__EXERCISE DETAILS__: Of the records that follow, copy only the lines from the line containing "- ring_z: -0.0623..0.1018" to the line containing "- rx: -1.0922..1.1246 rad", both included, exactly as written.
── RECORDS SHOWN ──
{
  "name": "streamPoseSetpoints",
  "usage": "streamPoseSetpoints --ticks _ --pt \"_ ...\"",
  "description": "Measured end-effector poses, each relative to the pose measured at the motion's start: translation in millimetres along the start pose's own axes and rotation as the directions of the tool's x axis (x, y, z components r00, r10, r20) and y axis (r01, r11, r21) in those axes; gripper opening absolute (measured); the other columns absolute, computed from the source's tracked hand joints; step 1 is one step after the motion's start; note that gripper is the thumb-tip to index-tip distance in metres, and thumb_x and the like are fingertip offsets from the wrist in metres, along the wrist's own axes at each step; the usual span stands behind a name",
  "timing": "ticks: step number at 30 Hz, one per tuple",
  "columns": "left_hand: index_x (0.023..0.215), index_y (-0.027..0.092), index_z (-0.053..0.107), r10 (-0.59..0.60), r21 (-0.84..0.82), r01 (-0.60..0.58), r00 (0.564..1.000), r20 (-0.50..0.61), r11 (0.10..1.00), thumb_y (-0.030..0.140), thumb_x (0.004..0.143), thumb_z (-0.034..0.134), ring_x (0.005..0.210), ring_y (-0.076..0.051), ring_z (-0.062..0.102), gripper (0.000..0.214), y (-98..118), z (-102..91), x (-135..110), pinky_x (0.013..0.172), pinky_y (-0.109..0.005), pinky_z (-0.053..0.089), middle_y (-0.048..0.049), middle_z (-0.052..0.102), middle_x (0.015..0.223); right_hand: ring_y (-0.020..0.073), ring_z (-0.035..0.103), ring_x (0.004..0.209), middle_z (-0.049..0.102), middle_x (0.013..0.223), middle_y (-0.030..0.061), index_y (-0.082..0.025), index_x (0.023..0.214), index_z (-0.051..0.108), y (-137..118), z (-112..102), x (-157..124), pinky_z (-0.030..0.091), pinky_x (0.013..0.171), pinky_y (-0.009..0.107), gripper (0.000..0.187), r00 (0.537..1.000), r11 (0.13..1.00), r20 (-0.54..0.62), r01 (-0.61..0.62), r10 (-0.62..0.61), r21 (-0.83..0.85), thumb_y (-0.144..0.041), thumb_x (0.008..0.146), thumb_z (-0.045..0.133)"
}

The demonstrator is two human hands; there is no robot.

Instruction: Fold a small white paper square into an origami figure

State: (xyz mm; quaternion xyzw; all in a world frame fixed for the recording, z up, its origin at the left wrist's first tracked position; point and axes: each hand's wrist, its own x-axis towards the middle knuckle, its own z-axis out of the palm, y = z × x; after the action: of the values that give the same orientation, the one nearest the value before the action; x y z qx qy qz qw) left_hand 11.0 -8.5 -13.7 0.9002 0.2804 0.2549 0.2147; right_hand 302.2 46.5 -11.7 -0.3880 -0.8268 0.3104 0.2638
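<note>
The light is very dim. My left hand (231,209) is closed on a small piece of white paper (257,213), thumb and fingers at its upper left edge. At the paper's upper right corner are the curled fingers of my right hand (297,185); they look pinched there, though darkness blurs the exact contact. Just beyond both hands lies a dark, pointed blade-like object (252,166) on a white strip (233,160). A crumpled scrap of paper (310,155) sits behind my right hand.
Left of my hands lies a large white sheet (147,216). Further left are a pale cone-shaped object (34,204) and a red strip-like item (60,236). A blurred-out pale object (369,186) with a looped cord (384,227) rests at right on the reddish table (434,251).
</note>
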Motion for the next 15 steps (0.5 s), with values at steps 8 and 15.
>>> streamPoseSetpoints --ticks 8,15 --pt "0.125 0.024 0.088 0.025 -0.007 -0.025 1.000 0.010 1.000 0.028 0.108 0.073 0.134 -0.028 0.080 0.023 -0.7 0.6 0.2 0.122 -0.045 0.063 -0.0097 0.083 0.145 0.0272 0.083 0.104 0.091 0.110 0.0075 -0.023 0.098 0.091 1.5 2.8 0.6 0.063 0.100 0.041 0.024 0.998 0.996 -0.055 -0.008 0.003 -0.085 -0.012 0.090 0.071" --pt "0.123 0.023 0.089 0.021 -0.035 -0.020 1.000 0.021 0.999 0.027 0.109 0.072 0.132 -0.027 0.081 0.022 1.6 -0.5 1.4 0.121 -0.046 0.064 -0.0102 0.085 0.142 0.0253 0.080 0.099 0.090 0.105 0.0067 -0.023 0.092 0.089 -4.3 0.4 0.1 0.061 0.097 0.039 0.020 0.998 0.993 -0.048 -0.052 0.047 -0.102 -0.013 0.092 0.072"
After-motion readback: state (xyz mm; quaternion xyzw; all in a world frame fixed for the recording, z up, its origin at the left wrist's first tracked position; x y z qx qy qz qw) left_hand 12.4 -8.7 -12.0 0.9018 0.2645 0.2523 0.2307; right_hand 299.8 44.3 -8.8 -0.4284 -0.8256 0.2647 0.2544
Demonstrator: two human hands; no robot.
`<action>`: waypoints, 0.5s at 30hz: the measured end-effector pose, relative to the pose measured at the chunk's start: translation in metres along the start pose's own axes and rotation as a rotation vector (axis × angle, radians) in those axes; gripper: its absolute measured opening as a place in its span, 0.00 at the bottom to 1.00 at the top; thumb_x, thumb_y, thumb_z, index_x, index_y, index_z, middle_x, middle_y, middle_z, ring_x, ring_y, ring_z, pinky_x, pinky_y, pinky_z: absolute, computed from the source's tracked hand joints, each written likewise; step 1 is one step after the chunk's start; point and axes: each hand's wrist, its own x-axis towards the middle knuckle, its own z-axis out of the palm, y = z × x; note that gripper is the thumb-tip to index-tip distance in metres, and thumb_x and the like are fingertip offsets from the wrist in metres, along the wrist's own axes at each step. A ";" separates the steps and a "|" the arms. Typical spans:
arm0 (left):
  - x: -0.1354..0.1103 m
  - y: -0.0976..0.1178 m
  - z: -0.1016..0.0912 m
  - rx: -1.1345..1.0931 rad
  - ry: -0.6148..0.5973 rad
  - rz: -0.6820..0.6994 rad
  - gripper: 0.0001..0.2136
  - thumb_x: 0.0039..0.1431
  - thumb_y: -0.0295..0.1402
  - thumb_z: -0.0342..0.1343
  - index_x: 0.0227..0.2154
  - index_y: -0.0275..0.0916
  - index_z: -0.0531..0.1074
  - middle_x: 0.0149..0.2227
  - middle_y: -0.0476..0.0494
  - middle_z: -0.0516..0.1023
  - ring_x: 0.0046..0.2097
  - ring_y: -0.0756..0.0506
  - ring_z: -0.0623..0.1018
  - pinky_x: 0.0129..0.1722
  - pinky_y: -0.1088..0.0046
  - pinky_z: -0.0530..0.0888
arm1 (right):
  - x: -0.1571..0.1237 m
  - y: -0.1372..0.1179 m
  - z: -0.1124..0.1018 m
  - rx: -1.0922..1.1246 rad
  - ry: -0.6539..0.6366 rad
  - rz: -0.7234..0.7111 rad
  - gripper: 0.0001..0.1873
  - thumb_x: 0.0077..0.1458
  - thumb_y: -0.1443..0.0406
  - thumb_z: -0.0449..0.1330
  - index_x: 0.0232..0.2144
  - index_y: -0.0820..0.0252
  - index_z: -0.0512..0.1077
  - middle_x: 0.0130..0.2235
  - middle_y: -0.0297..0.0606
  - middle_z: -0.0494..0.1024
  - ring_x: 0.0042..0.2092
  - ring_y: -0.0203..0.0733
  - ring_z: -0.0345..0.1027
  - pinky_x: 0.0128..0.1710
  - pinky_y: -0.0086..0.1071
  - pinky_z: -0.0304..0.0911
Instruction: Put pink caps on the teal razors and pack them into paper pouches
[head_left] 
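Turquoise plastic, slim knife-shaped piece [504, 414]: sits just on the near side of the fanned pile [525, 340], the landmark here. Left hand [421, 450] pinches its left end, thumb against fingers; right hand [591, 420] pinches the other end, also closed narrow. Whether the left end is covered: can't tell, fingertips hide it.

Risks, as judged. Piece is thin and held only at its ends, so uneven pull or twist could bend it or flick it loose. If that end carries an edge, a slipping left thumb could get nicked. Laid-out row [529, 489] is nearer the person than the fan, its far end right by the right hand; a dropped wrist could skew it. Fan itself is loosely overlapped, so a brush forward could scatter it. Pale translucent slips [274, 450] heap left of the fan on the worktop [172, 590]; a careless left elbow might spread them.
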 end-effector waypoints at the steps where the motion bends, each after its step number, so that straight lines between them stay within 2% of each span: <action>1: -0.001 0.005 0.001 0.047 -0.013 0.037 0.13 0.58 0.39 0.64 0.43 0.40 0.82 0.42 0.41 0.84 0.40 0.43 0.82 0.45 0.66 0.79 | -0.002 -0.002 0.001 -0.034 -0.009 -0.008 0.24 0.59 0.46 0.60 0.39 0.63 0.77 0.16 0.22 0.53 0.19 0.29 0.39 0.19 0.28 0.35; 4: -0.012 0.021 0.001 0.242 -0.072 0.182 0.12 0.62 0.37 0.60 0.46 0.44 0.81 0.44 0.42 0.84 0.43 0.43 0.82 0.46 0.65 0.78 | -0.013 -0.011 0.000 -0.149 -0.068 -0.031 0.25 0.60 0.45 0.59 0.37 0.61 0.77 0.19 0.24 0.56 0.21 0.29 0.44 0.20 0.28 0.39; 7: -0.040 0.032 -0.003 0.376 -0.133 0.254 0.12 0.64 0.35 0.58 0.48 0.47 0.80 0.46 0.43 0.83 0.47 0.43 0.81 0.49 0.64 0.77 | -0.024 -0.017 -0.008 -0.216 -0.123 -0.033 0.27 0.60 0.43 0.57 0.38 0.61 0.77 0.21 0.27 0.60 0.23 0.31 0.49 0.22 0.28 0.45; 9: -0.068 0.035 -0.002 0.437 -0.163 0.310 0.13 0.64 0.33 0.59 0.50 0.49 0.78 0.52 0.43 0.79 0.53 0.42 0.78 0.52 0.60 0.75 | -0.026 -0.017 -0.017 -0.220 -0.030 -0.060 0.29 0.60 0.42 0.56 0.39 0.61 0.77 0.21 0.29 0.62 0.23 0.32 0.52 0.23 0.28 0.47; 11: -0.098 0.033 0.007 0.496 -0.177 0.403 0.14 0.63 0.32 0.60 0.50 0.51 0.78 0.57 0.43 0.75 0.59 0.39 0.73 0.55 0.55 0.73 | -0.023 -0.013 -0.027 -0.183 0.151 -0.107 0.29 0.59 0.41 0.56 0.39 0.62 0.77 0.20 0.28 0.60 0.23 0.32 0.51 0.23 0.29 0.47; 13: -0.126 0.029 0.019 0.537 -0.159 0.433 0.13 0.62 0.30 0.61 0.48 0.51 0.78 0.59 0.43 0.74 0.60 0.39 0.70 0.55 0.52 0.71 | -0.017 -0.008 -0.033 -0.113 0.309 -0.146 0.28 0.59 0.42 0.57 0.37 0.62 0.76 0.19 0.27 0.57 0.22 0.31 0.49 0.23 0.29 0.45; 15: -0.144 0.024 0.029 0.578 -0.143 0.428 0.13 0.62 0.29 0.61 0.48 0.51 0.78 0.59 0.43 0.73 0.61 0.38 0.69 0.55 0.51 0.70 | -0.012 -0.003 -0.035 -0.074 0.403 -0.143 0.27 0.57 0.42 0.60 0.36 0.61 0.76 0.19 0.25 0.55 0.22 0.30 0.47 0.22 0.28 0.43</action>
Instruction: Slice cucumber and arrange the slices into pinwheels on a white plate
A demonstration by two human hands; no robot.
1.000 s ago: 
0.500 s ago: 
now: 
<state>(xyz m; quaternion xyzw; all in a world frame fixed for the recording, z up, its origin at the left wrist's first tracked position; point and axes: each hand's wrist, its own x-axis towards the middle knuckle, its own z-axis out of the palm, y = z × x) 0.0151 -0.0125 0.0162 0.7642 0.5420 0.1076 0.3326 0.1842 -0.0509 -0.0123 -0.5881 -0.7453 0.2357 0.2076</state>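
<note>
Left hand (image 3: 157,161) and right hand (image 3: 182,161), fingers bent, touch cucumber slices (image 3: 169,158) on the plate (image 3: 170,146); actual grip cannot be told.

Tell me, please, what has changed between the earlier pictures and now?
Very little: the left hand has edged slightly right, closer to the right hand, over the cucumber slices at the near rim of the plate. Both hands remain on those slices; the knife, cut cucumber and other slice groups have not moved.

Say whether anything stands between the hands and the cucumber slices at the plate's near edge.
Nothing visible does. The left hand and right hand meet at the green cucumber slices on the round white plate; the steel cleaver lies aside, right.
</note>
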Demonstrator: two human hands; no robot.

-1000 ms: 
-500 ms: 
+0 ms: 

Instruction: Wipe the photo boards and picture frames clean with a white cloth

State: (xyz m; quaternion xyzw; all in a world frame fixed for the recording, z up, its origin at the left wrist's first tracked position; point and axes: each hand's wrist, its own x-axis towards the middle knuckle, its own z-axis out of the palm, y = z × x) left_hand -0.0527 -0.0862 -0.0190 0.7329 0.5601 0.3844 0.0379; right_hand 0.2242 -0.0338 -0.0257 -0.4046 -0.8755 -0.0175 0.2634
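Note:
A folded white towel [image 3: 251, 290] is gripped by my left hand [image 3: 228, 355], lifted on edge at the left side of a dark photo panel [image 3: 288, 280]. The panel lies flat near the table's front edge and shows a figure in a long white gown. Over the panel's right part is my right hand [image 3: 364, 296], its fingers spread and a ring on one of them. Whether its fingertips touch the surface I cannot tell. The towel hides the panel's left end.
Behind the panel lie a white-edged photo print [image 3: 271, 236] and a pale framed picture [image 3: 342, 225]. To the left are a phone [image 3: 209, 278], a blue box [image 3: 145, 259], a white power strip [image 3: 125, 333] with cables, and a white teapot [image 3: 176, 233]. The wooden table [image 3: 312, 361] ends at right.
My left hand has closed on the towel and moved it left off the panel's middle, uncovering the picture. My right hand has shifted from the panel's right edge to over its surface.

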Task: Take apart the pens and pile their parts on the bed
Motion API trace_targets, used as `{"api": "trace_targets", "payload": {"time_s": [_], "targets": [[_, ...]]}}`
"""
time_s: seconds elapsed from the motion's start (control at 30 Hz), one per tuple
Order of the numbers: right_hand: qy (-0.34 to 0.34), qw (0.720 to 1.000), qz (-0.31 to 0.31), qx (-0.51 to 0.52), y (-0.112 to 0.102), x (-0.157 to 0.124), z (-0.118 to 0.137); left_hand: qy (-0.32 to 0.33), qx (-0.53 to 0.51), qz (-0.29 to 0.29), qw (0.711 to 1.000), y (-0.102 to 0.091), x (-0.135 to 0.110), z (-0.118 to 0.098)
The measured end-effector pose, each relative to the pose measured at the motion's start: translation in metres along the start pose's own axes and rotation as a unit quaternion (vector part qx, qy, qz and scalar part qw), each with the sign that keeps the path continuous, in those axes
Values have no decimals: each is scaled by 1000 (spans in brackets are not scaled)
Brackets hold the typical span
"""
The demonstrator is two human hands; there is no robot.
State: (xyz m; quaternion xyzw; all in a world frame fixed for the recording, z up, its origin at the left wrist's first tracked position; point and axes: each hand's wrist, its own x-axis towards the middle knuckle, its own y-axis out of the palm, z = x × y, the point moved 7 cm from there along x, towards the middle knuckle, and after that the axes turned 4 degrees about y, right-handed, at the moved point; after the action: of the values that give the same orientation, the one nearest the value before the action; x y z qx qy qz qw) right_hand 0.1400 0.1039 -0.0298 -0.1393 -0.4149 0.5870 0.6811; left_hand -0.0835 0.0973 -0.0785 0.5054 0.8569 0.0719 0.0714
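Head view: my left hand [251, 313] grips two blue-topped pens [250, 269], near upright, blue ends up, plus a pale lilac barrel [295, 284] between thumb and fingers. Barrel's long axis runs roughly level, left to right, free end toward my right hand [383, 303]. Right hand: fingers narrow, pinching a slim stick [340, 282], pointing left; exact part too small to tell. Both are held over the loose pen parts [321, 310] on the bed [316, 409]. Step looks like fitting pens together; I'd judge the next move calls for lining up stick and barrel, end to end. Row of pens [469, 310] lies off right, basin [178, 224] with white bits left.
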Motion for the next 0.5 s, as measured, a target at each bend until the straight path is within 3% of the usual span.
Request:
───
__RESPONSE TO THE TASK__:
  - ring_z: -0.0623..0.1018
  - pinky_x: 0.0129..0.1722
  - pinky_y: -0.1088..0.0046
  - pinky_z: -0.0530..0.0888
arm1 (right):
  - x: -0.1571..0.1237 m
  - y: -0.1372..0.1179 m
  - z: -0.1124..0.1018 m
  - rx: -1.0922..1.1246 rad

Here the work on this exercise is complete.